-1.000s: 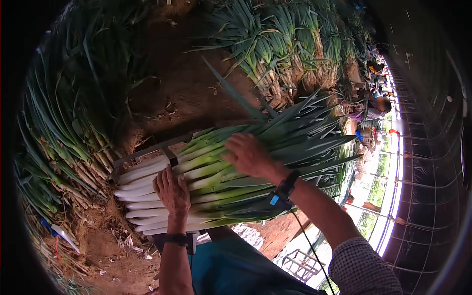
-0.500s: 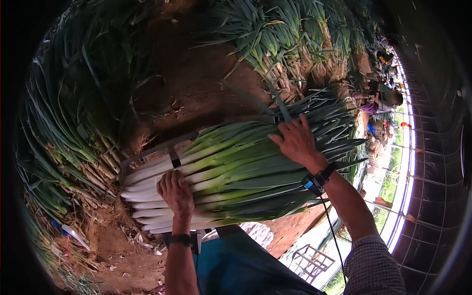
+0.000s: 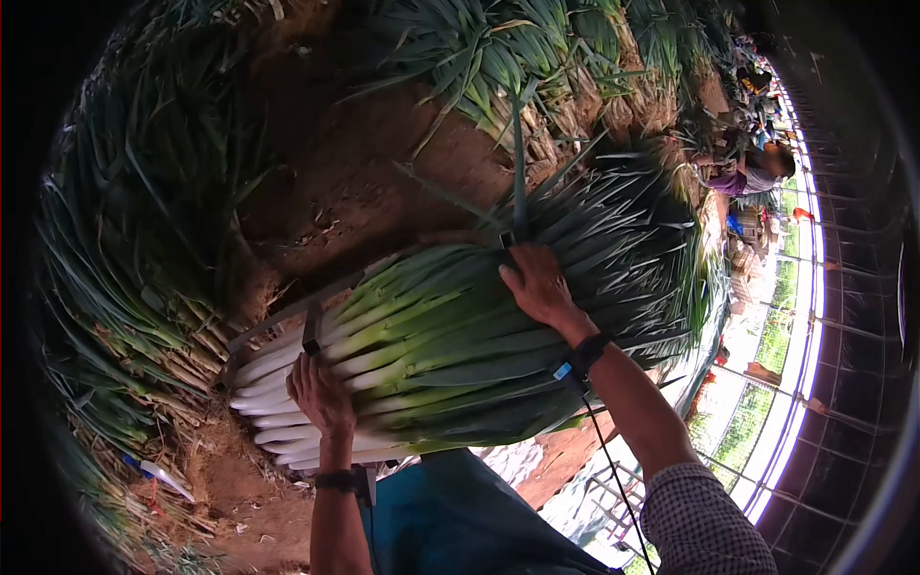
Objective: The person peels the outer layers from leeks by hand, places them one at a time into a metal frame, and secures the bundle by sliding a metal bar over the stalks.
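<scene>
A thick bundle of long green onions (image 3: 412, 350) lies across a low frame (image 3: 278, 316), white ends to the left and dark leaves fanning right. My left hand (image 3: 323, 395) rests palm down on the white stalks, fingers close together, its fingertips at the lower end of a black upright strip (image 3: 311, 328). My right hand (image 3: 541, 286) lies over the green leaves with the thumb apart, next to a small dark post end (image 3: 507, 240). Its other fingers are partly hidden. Both wrists wear black bands, the right one with a small blue-marked device (image 3: 567, 371).
Heaps of untrimmed green onions lie on the left (image 3: 105, 278) and at the back (image 3: 537, 57). Brown soil (image 3: 374, 163) shows between them. A white-and-blue tool (image 3: 158, 474) lies at lower left. Another person (image 3: 762, 171) works at far right, beside the greenhouse wall.
My right hand has moved left and its raised index finger has come down. My left hand now meets the black strip. The view has shifted slightly.
</scene>
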A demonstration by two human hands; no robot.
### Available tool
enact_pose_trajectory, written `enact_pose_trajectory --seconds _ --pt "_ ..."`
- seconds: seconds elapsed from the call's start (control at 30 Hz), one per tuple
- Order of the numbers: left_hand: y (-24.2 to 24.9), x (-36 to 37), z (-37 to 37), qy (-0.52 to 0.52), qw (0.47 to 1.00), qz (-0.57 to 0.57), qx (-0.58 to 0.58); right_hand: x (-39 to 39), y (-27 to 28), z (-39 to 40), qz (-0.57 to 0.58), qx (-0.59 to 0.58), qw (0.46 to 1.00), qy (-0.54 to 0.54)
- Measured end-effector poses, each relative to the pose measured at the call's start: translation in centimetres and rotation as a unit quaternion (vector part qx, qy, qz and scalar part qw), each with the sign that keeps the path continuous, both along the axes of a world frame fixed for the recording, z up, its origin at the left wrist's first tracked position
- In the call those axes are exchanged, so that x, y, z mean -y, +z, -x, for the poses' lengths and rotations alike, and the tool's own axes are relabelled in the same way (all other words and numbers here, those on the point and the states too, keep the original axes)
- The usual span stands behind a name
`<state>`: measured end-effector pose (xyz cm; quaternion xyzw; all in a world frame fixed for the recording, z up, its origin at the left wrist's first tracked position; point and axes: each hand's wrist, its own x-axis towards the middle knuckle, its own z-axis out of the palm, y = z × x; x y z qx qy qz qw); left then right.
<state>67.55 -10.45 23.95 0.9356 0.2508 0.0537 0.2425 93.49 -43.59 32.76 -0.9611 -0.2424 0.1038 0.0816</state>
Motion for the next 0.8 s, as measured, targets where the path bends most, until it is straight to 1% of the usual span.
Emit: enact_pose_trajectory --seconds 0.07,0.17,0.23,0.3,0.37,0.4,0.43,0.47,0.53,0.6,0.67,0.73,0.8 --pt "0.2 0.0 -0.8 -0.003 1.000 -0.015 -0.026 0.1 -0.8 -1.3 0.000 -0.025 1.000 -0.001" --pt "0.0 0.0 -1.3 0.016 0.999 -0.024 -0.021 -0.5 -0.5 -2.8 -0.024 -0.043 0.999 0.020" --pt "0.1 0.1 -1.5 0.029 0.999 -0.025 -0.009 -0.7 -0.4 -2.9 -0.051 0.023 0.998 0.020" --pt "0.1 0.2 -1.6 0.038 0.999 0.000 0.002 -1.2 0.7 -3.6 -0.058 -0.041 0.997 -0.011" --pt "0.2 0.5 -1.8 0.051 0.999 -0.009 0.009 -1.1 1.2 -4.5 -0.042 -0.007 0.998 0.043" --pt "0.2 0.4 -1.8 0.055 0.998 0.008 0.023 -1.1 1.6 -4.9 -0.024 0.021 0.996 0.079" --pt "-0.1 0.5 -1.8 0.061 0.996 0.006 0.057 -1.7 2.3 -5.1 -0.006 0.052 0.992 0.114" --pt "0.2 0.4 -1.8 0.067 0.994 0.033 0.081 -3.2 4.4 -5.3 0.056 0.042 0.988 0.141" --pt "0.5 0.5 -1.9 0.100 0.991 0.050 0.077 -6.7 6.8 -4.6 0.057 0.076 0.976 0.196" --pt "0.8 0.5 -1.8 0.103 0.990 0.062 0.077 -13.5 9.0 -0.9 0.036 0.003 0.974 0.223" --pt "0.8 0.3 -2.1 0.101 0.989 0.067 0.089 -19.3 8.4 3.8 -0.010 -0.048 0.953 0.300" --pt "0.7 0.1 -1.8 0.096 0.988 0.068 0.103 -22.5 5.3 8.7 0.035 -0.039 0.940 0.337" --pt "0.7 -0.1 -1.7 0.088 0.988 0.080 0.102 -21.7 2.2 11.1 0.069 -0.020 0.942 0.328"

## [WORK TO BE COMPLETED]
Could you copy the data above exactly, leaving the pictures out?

## [EXERCISE RESPONSE]
-1.000s: 
-0.500s: 
+0.000s: 
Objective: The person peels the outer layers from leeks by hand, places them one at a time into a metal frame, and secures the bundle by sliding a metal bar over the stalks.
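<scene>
A thick bundle of long green onions (image 3: 412, 350) lies across a low frame (image 3: 278, 316), white ends to the left and dark leaves fanning right. My left hand (image 3: 323, 395) rests palm down on the white stalks, fingers close together, its fingertips at the lower end of a black upright strip (image 3: 311, 328). My right hand (image 3: 541, 286) lies over the green leaves with the thumb apart, next to a small dark post end (image 3: 507, 240). Its other fingers are partly hidden. Both wrists wear black bands, the right one with a small blue-marked device (image 3: 567, 371).
Heaps of untrimmed green onions lie on the left (image 3: 105, 278) and at the back (image 3: 537, 57). Brown soil (image 3: 374, 163) shows between them. A white-and-blue tool (image 3: 158, 474) lies at lower left. Another person (image 3: 762, 171) works at far right, beside the greenhouse wall.
My right hand has moved left and its raised index finger has come down. My left hand now meets the black strip. The view has shifted slightly.
</scene>
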A demonstration by two human hands; no robot.
### Available tool
enact_pose_trajectory, written `enact_pose_trajectory --seconds _ --pt "_ ..."`
- seconds: seconds elapsed from the call's start (control at 30 Hz), one per tuple
- Order of the numbers: left_hand: y (-24.2 to 24.9), x (-36 to 37), z (-37 to 37), qy (-0.52 to 0.52), qw (0.47 to 1.00), qz (-0.57 to 0.57), qx (-0.58 to 0.58); right_hand: x (-39 to 39), y (-27 to 28), z (-39 to 40), qz (-0.57 to 0.58), qx (-0.59 to 0.58), qw (0.46 to 1.00), qy (-0.54 to 0.54)
- Measured end-effector poses, each relative to the pose measured at the call's start: translation in centimetres and rotation as a unit quaternion (vector part qx, qy, qz and scalar part qw), each with the sign that keeps the path continuous, both along the axes of a world frame fixed for the recording, z up, its origin at the left wrist's first tracked position
- In the call those axes are exchanged, so that x, y, z mean -y, +z, -x, for the poses' lengths and rotations alike, and the tool's own axes are relabelled in the same way (all other words and numbers here, those on the point and the states too, keep the original axes)
- The usual span stands behind a name
`<state>`: measured end-effector pose (xyz cm; quaternion xyzw; all in a world frame fixed for the recording, z up, its origin at the left wrist's first tracked position; point and axes: each hand's wrist, its own x-axis towards the middle knuckle, its own z-axis out of the palm, y = z × x; x y z qx qy qz qw); left then right.
<state>67.55 -10.45 23.95 0.9356 0.2508 0.0537 0.2425 93.49 -43.59 32.76 -0.9611 -0.2424 0.1038 0.0816</state>
Motion for the next 0.8 s, as measured, targets where the path bends most, until it is straight to 1% of the usual span.
Emit: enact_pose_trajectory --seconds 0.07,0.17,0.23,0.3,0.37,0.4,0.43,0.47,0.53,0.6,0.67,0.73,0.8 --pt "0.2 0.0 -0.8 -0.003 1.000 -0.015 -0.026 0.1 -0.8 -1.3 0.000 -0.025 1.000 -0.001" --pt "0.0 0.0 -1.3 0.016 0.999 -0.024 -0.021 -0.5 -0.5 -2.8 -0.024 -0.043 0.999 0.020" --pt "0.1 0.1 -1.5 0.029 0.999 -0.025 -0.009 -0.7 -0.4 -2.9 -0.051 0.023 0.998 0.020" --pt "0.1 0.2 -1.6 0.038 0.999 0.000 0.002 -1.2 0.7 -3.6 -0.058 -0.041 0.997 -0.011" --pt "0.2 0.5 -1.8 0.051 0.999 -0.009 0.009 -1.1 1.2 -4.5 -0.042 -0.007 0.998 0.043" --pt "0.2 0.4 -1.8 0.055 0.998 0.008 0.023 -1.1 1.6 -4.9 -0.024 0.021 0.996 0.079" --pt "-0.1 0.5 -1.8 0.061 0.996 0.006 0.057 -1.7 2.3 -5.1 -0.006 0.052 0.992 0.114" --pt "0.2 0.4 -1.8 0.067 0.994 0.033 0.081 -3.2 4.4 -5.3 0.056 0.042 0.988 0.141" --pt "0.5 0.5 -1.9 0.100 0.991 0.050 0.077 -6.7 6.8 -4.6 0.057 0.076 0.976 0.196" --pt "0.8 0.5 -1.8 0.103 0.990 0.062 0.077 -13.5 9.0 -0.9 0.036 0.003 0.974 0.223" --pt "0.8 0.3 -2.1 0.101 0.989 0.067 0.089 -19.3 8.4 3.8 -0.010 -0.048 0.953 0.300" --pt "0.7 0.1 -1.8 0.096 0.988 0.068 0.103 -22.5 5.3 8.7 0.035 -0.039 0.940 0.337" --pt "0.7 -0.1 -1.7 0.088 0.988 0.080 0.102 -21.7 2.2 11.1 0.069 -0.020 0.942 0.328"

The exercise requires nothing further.